• Task directions: Return the data below exactly, but only from the line containing "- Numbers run" through the line containing "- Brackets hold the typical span", with both of those lines included.

Start of Record set

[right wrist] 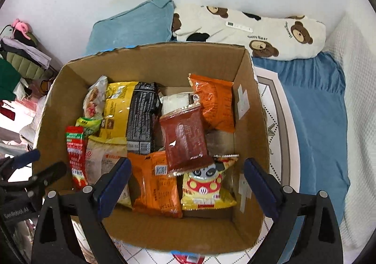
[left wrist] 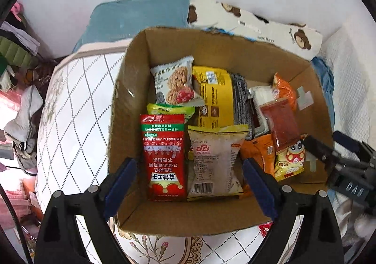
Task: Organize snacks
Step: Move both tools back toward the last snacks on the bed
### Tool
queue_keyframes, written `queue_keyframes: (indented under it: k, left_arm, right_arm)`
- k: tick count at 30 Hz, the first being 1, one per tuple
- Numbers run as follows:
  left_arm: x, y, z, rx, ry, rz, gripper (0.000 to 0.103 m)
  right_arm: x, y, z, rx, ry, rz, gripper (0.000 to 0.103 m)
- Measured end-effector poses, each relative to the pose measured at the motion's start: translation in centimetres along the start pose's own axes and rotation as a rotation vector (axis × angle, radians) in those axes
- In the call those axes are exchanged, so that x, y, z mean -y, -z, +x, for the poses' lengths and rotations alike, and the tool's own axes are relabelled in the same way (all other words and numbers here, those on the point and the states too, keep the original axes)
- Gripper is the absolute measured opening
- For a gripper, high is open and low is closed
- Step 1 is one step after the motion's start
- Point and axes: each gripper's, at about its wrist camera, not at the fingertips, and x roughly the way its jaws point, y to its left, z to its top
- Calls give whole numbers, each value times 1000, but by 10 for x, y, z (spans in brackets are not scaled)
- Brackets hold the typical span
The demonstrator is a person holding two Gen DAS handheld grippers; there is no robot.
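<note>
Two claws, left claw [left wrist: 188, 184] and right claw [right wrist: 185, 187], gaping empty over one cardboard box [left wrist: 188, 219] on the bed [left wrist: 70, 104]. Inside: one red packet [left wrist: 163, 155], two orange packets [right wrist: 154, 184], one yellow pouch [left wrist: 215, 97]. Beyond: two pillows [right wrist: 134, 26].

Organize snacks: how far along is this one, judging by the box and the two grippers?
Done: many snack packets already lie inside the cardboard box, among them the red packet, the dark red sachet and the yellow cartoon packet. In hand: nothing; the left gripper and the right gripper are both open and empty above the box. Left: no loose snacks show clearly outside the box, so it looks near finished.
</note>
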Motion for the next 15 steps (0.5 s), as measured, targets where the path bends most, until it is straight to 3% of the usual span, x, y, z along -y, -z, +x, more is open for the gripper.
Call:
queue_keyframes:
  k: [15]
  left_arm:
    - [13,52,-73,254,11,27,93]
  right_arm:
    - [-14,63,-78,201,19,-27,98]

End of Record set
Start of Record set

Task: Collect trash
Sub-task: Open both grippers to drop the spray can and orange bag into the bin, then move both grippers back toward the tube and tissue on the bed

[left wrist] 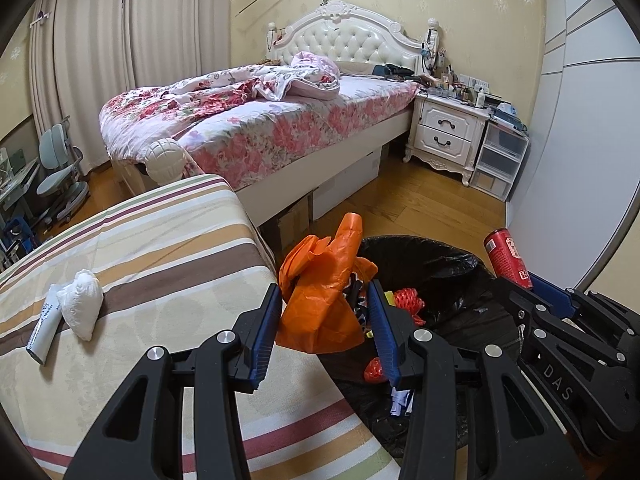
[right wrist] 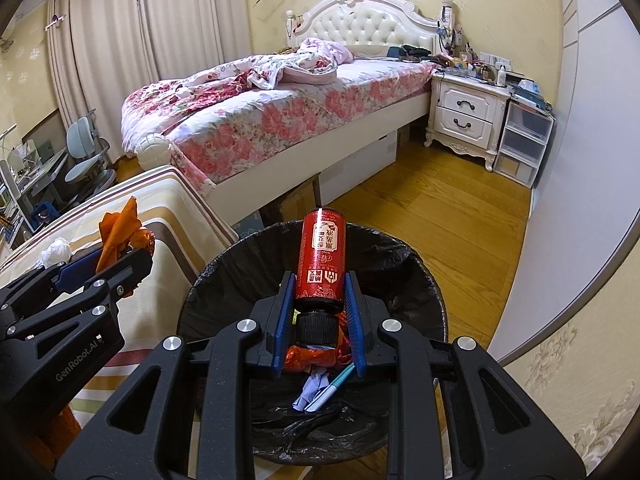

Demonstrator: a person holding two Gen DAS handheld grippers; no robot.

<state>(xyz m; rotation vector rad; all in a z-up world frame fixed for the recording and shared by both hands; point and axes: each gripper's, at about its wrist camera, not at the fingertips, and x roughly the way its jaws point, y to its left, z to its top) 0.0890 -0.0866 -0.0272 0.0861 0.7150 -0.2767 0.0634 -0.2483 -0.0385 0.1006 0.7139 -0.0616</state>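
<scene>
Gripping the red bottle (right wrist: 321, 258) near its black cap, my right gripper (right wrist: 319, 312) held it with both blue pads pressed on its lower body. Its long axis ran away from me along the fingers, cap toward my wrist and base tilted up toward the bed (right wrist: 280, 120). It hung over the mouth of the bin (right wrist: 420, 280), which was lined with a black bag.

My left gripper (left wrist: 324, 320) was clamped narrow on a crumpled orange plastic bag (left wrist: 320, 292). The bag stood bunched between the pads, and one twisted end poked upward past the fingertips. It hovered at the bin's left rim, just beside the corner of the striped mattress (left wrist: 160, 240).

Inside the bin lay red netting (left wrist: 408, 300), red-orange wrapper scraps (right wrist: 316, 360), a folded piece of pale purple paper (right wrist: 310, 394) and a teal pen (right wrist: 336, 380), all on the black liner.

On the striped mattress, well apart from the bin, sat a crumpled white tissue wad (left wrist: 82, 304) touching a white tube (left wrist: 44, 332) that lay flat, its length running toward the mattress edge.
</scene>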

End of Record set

• Response box:
- Numbers run as follows:
  left_arm: x, y, z, rx, ry, rz, gripper (0.000 to 0.103 m)
  right_arm: x, y, z, rx, ry, rz, gripper (0.000 to 0.103 m)
- Measured end-effector poses, each relative to the pose measured at the motion's start: translation in centimetres along the start pose's own axes and rotation as a rotation vector (axis × angle, radians) in those axes
- In the call those axes are exchanged, so that x, y, z mean -y, -z, +x, for the poses' lengths and rotations alike, and the tool's own axes are relabelled in the same way (all other words and numbers here, those on the point and the states too, keep the original axes)
- Gripper is the absolute measured opening
- For a gripper, high is open and low is closed
- Step 1 is one step after the motion's start
- Point and axes: each gripper's, at about its wrist camera, not at the fingertips, and x roughly the way its jaws point, y to its left, z to its top
- Calls give whole numbers, each value times 1000, but by 10 for x, y, z (spans in brackets are not scaled)
- Brackets hold the typical span

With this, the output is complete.